*SUPPLIED RECORDS*.
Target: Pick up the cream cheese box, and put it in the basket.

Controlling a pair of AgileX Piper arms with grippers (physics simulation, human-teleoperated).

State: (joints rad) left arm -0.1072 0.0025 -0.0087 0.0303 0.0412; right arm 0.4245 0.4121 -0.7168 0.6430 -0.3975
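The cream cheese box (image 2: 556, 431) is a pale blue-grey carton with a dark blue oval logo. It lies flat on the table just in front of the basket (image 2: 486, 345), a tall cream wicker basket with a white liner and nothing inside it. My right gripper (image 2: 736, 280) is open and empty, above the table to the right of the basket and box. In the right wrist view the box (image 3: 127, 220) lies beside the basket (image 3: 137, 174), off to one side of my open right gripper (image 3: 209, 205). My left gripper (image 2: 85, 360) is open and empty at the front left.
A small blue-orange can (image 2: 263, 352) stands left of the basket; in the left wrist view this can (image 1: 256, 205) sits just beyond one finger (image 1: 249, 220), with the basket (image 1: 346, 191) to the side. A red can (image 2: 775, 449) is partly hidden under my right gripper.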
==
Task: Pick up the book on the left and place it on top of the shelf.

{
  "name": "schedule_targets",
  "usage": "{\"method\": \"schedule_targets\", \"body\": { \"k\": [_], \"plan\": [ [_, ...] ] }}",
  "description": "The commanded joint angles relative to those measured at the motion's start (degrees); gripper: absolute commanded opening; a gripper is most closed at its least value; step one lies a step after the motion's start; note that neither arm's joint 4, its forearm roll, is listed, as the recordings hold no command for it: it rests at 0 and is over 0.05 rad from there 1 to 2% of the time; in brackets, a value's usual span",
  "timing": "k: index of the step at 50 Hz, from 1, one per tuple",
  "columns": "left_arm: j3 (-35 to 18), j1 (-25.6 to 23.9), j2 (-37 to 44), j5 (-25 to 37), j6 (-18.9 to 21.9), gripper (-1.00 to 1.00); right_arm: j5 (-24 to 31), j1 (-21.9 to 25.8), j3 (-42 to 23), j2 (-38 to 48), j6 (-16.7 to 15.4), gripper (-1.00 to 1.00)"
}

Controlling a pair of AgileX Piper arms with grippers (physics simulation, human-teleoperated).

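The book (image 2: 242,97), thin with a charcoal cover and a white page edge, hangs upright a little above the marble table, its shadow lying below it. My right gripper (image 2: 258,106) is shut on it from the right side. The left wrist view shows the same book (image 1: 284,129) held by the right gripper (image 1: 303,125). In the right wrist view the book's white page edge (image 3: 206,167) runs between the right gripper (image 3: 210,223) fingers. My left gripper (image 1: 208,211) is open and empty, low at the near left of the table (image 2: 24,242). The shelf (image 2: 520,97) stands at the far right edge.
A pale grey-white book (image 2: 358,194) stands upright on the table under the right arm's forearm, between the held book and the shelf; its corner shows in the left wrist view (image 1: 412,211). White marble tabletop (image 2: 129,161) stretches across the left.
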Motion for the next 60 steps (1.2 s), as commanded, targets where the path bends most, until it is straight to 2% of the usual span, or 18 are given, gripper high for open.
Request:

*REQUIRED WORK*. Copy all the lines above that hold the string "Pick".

*YOUR SOLUTION*.
Target: Pick up the cream cheese box, and put it in the basket.
Task: Pick up the book on the left and place it on top of the shelf.

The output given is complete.